I couldn’t ask any of them. That sort of contact by poll workers is strictly forbidden. My imagination went crazy, but I had no idea what was going on. I only had a vague sense that all this determination was good for Obama.

So I was not surprised when I enquired the next day. This lily-white Ohio precinct, in which I saw maybe half a dozen non-white voters while I worked, went for Obama by the same percentage that the nation did.

I then wondered—and still do today—whether these and other young white women would be even more determined in voting, at last, for one of their own gender.

STOPPING SUPERBUGS

As most readers of this blog know, antibiotic-resistant “superbugs” are winning the war against us humans. They killed 23,000 people last year.

The main reason they exist and are winning is our food industry. It gives antibiotics routinely to millions of healthy animals in their feed. So all the bugs that those millions of animals harbor, and which can infect us, are evolving antibiotic resistance, as you read this.

Our medical profession is slowly wising up. In two recent surgeries, I got no antibiotics at all. The docs used antiseptics instead. (These are chemicals that kill the bugs but are so strong they could also kill us if taken internally. Docs use them on our skin, bandages, instruments and equipment, but don’t give them to us internally.)

I didn’t complain because: (1) I got my surgery at elite medical institutions, including the Cleveland Clinic, which know what they are doing, and (2) as a scientist, I know how quickly bacteria can become superbugs. Bacteria reproduce every few minutes, about 3.5 million times faster than we do. So they evolve much faster.

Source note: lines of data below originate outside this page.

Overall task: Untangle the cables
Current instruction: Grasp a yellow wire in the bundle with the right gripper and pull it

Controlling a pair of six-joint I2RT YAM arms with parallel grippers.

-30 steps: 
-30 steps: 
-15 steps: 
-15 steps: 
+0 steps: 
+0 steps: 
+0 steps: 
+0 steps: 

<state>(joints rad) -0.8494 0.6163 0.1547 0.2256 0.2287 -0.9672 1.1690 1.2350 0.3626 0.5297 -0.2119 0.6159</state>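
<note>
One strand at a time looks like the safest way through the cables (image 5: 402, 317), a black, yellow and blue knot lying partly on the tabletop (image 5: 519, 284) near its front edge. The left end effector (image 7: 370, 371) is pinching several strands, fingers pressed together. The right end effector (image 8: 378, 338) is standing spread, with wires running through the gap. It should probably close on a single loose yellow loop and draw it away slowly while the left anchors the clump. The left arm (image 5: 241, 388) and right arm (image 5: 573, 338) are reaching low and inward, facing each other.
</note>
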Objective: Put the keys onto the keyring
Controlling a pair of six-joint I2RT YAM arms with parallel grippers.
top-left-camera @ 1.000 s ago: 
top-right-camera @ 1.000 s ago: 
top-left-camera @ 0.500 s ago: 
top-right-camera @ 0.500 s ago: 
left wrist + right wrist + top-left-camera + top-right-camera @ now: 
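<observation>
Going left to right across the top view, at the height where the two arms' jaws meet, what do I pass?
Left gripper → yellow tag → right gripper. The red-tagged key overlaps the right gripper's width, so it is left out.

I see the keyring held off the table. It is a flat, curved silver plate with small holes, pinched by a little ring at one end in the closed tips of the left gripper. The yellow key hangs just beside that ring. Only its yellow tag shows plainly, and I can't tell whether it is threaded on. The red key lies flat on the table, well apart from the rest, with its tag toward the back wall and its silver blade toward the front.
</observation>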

For example, suppose a random genetic mutation makes a normal bug a superbug. If it divides every five minutes, it can become 4,096 superbugs in an hour, or 68.7 billion in a day. Superbugs don’t multiply quite this fast in our and animals’ bodies, but they easily outcompete normal bugs, which antibiotics kill off. That’s why superbugs are so dangerous: they can kick our medicine back to the nineteenth century, before the discovery of antibiotics, when kids regularly died of such things as scarlet fever, and life expectancy was much shorter.

Medical doctors can’t stop the onslaught of superbugs alone. The food industry has to cooperate. Unfortunately, it isn’t. And it won’t without federal regulation.

Consumers Union is one of the few organizations that has lobbyists to face down the food industry’s armies of lobbyists and lawyers. It thinks it has a chance to push for sensible regulation that could save you, your children or grandchildren from a superbug.